八極拳と言えば強烈な発勁=打撃力の強さと思う方がほとんどでしょう。実際のところ譚吉堂師爺から李英老師の系統でもいわゆる「手の重さ」とか「手足に功夫をつけろ」とか言われてきました。ここで中国武術を練習される方の間で度々話題に上がる「鉄砂掌」の練功について私の理解してる範囲で少しだけ説明します(最近、何故か良く聞かれるので…)。長春八極拳で練習する鉄砂掌の目的は先に書いた通りで「手足に功夫をつけろ」ということになります。台の上に鉄砂袋(50×70×14くらいの大きなものでないと効果は無い)を乗せて肘から先部分、手の甲、手のひらの表裏全体を打ちつける練習と李英老師の改良されたパンチングボールに鉄砂を詰めたものを吊り下げて、それを打ったり蹴ったりする練習の2種類存在します(正確には鉄砂と緑豆を配合します)。練習した人は分かりますが、自分が最初に思ったより打ったり蹴ったりできるものです。しかしながらダメージは毎日の蓄積で貯まってくるので、鉄砂掌を打つ規則を守ってないと、疲れがたまった時にいっぺんにつけがやって来ます。台の鉄砂袋を打ち付ける練習は特に負担が大きく、正直なところ私はあまり熱心には練習しませんでした。パンチングボールのタイプは良く練習して今も時々行っています。もう故人ですが、同じ李英老師の入室弟子でK会に所属していたY氏は鉄砂掌の練習をやり込んでました。当時30歳そこそこで暗勁を打ってましたからかなりのものです。李英老師も「見てみろ!Yの掌には毒がある」と褒めておられました。しかしながらこの鉄砂掌の練功は身体に負担がかかるのが欠点で、Y氏も鉄砂掌の鍛練が直接の原因とは言えないとは思いますが、癌で他界してしまいました。本人も少し自覚があったのか亡くなる前に「打樁(木を打つ練習)だけにしとけば良かった…」と呟いてました。そう言えば霍慶雲公は晩年は半身不随、長男であった霍文伯氏は晩年は失明、長春では若い時に鉄砂掌の鍛練をやり過ぎて、腰が異常に曲がってしまったり股関節が変形してしまった老人が結構いたりという話がありました。

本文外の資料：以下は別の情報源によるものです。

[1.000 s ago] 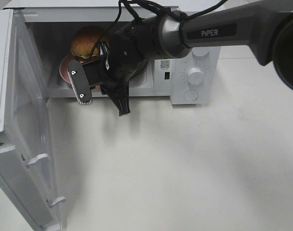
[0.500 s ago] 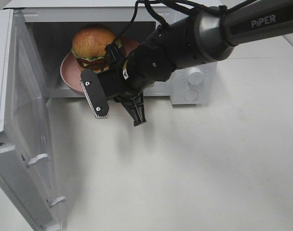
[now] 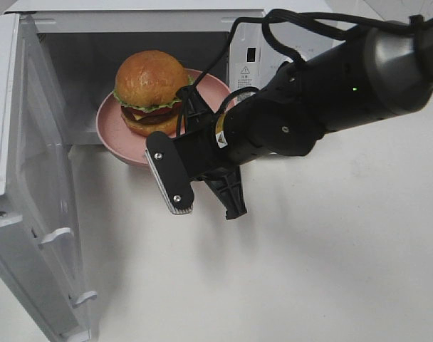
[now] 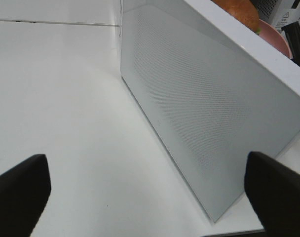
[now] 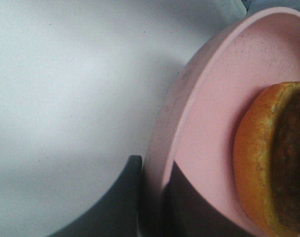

とは言え効果は絶大で結果的に私も「手足の重さ」は何とか獲得出来てます。「なぜ手が重たくなるのか?」…個人的には「感覚の麻痺」が一番の理由と思ってます。痛感が若干薄れて来てるので本来の腕の重さ(体重の8%)をおもいっきり解放できる、ブレーキが掛からない。単純な脱力とは別の夢中になる異質の重さ。そこに到る秘密はその練習方法にあります。特別製の練功道具と勁道を獲得させる秘伝の打ち方、そして決め手として打撲による鬱血を解決するための鉄砂薬にあるのでしょう。ちなみに長春八極拳のそれは「雲南百薬」ではありません。成分もまるっきり違ってました。今、現在は誰ももってないし、作ることも不可能だと思います。

現在、ネットで入手出来る鉄砂の中には「砂鉄」も入ってますが(砂鉄では打った時に粒が小さ過ぎて袋の中で流動しないので練功には適していない)、鉄砂掌で練功する時の鉄砂は鋳物工場で研磨の時に使用されるスチールショット(小さな鉄球)ということになってます。ここまで書けば「鉄砂掌って身体にとっては絶対ダメなヤツ!」って分かると思います。まさか自己流で鉄砂掌を練習される方はいないと思いますが…。絶対に無理です!止めて下さいね。命が無くなる危険があります。武学練用舎では入会される方を募集してます。ホームページからお問い合わせフォーマットでご連絡下さい。https://www.bugakuren.com/

内含勁について

youtube動画で「内含勁」をUPしたので、捕捉の説明を入れます。
内含勁は簡単にいえば身体にスプリングが入ってるような感覚、勁道のことです。下丹田に気を沈ませてお腹の内側から溢れてくる圧力感を手足に繋げます。合気道で言われている呼吸力と同じ類いと思って頂いて構わないでしょう。この内含勁と言う文言は多分長春八極拳だけで、老師によっても違うと思われます。八極拳の基本である小架や金剛八式、易筋経の練習を通じて自然に培われます。つまりは沈墜勁(沈ませる)、十字勁(十字方向に展開)、纏糸勁(螺旋)の追究ですね。